What the task requires
What is needed is an exact copy of the listing, with no pictures in it.

Provided material
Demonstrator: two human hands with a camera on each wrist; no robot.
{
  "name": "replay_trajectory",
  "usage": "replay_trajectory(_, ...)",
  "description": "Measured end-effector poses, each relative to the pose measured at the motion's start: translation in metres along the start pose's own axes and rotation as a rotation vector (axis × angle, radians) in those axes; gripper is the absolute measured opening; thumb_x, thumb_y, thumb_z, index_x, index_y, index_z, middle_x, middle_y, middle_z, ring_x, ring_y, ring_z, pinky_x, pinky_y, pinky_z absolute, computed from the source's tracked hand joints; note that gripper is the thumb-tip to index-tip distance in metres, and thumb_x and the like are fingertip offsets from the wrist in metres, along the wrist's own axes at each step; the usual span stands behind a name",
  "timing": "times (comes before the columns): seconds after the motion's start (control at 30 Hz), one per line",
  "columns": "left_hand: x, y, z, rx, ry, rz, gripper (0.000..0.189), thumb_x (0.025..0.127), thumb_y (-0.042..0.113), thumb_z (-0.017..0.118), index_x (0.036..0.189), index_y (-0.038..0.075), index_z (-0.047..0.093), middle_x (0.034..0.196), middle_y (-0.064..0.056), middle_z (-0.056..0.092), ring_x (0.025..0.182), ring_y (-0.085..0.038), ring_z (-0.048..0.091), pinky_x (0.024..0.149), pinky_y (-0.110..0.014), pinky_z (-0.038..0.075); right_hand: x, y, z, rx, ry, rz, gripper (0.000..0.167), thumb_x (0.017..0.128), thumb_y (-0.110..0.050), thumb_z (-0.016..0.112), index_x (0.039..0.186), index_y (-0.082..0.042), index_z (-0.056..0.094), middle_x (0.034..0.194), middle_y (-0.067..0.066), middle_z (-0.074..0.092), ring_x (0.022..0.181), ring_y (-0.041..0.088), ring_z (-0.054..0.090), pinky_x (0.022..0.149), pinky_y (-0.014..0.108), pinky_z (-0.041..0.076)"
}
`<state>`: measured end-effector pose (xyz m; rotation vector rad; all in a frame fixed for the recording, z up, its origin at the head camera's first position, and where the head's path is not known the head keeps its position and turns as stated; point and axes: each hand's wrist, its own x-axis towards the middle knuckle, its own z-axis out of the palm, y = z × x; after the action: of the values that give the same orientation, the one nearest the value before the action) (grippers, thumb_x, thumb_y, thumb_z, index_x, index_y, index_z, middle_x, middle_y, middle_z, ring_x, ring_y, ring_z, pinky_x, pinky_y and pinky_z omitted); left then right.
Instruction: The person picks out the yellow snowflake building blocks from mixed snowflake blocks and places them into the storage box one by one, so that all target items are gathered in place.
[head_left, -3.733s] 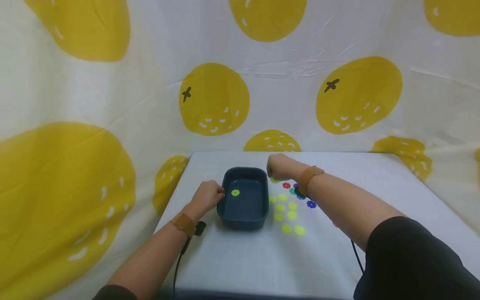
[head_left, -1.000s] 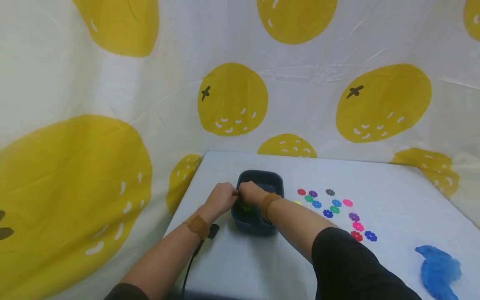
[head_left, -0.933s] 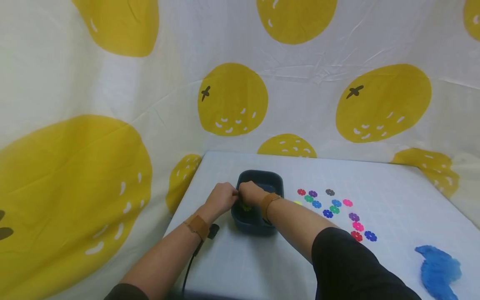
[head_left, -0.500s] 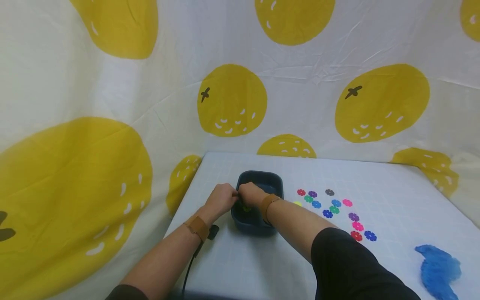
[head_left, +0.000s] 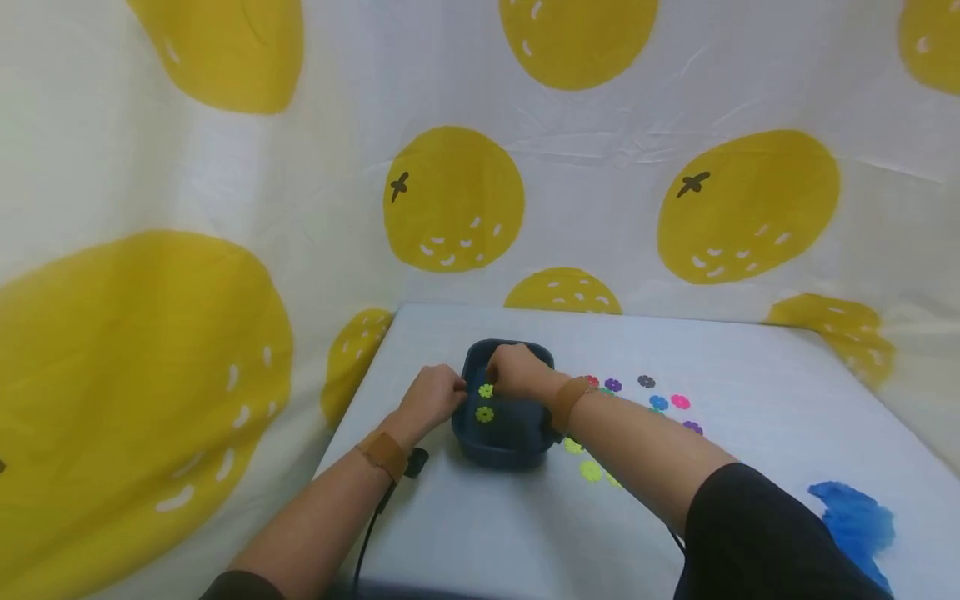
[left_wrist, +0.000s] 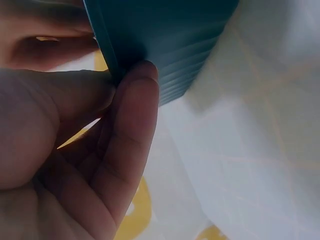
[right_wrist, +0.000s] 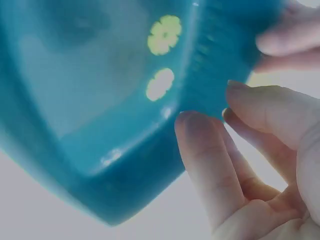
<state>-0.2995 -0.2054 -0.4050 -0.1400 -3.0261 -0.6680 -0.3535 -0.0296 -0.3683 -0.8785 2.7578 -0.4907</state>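
Observation:
My left hand (head_left: pixel 431 397) pinches the left rim of a dark teal plastic tub (head_left: pixel 498 457). In the left wrist view its thumb and fingers meet on the tub's edge (left_wrist: pixel 155 30). My right hand (head_left: pixel 517 372) is over the tub, its thumb and forefinger parted with nothing between them in the right wrist view. Two yellow-green flower-shaped discs lie inside the tub by its left side: a nearer disc (head_left: pixel 485 414) and a farther disc (head_left: pixel 486 390), close to the right fingertips.
Several more yellow-green flower discs (head_left: pixel 590 471) lie right of the tub, partly hidden under the right forearm. Beyond are flower discs of other colours, such as a grey disc (head_left: pixel 647 381) and a pink disc (head_left: pixel 680 402). Crumpled blue plastic (head_left: pixel 855 521) lies at the right.
The right hand has reached from beyond the tub to its left wall, then drawn back rightward with fingers parted. Two discs show in the tub where one did. The left hand keeps its grip.

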Motion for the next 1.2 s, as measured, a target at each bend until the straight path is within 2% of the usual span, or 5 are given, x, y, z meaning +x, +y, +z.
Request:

Completed exercise
Demonstrator: two human hands with a camera on each wrist; no robot.
{
  "name": "replay_trajectory",
  "usage": "replay_trajectory(_, ...)",
  "description": "Measured end-effector poses, each relative to the pose measured at the motion's start: translation in metres along the start pose's own axes and rotation as a rotation vector (axis × angle, radians) in those axes; gripper is the absolute measured opening; thumb_x, thumb_y, thumb_z, index_x, index_y, index_z, middle_x, middle_y, middle_z, ring_x, ring_y, ring_z, pinky_x, pinky_y, pinky_z absolute, computed from the source's tracked hand joints; note that gripper is the thumb-tip to index-tip distance in metres, and thumb_x and the like are fingertip offsets from the wrist in metres, along the wrist's own axes at each step; the usual span stands behind a name",
  "timing": "times (comes before the columns): seconds after the motion's start (control at 30 Hz), one per line",
  "columns": "left_hand: x, y, z, rx, ry, rz, gripper (0.000..0.189), thumb_x (0.025..0.127), thumb_y (-0.042..0.113), thumb_z (-0.017..0.118), index_x (0.036..0.189), index_y (-0.038..0.075), index_z (-0.047..0.093), middle_x (0.034..0.196), middle_y (-0.064..0.056), middle_z (-0.056..0.092), ring_x (0.025..0.182), ring_y (-0.085..0.038), ring_z (-0.048..0.091), pinky_x (0.024..0.149), pinky_y (-0.110..0.014), pinky_z (-0.038..0.075); right_hand: x, y, z, rx, ry, rz, gripper (0.000..0.167), thumb_x (0.017..0.128), thumb_y (-0.110..0.050), thumb_z (-0.016..0.112), index_x (0.039..0.186), index_y (-0.082..0.042), index_z (-0.056..0.094), middle_x (0.034..0.194), middle_y (-0.067..0.066), middle_z (-0.074..0.092), ring_x (0.022..0.181), ring_y (-0.041..0.088), ring_z (-0.054..0.090), pinky_x (0.022..0.149), pinky_y (-0.014..0.108), pinky_z (-0.041..0.076)"
}
`<state>`: measured end-effector pose (xyz m; rotation vector rad; all in a frame fixed for the recording, z up, its origin at the head camera's first position, and where the head's path is not known the head keeps its position and turns as stated; point and axes: each hand's wrist, its own x-axis towards the middle knuckle, its own z-axis out of the palm, y = z × x; after the action: of the values that give the same orientation, the one nearest the value before the action) (grippers, thumb_x, thumb_y, thumb_z, index_x, index_y, index_z, middle_x, middle_y, middle_z, ring_x, ring_y, ring_z, pinky_x, pinky_y and pinky_z omitted); left then right.
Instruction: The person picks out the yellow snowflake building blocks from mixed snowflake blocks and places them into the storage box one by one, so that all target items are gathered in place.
[head_left, -3.733s] 
[head_left, -1.000s] 
[head_left, -0.933s] 
[head_left, -0.500s] 
[head_left, +0.000s] 
[left_wrist, +0.000s] 
[right_wrist, +0.000s] 
<state>-0.2995 -0.2054 -0.4050 -0.1400 -3.0261 -0.6680 -0.3535 -0.0296 -0.3683 -0.8785 2.7578 -0.4907</state>
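Observation:
My left hand (head_left: pixel 431 397) pinches the left rim of a dark teal plastic tub (head_left: pixel 498 457). In the left wrist view its thumb and fingers meet on the tub's edge (left_wrist: pixel 155 30). My right hand (head_left: pixel 517 372) is over the tub, its thumb and forefinger parted with nothing between them in the right wrist view. Two yellow-green flower-shaped discs lie inside the tub by its left side: a nearer disc (head_left: pixel 485 414) and a farther disc (head_left: pixel 486 390), close to the right fingertips.
Several more yellow-green flower discs (head_left: pixel 590 471) lie right of the tub, partly hidden under the right forearm. Beyond are flower discs of other colours, such as a grey disc (head_left: pixel 647 381) and a pink disc (head_left: pixel 680 402). Crumpled blue plastic (head_left: pixel 855 521) lies at the right.
The right hand has reached from beyond the tub to its left wall, then drawn back rightward with fingers parted. Two discs show in the tub where one did. The left hand keeps its grip.
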
Motion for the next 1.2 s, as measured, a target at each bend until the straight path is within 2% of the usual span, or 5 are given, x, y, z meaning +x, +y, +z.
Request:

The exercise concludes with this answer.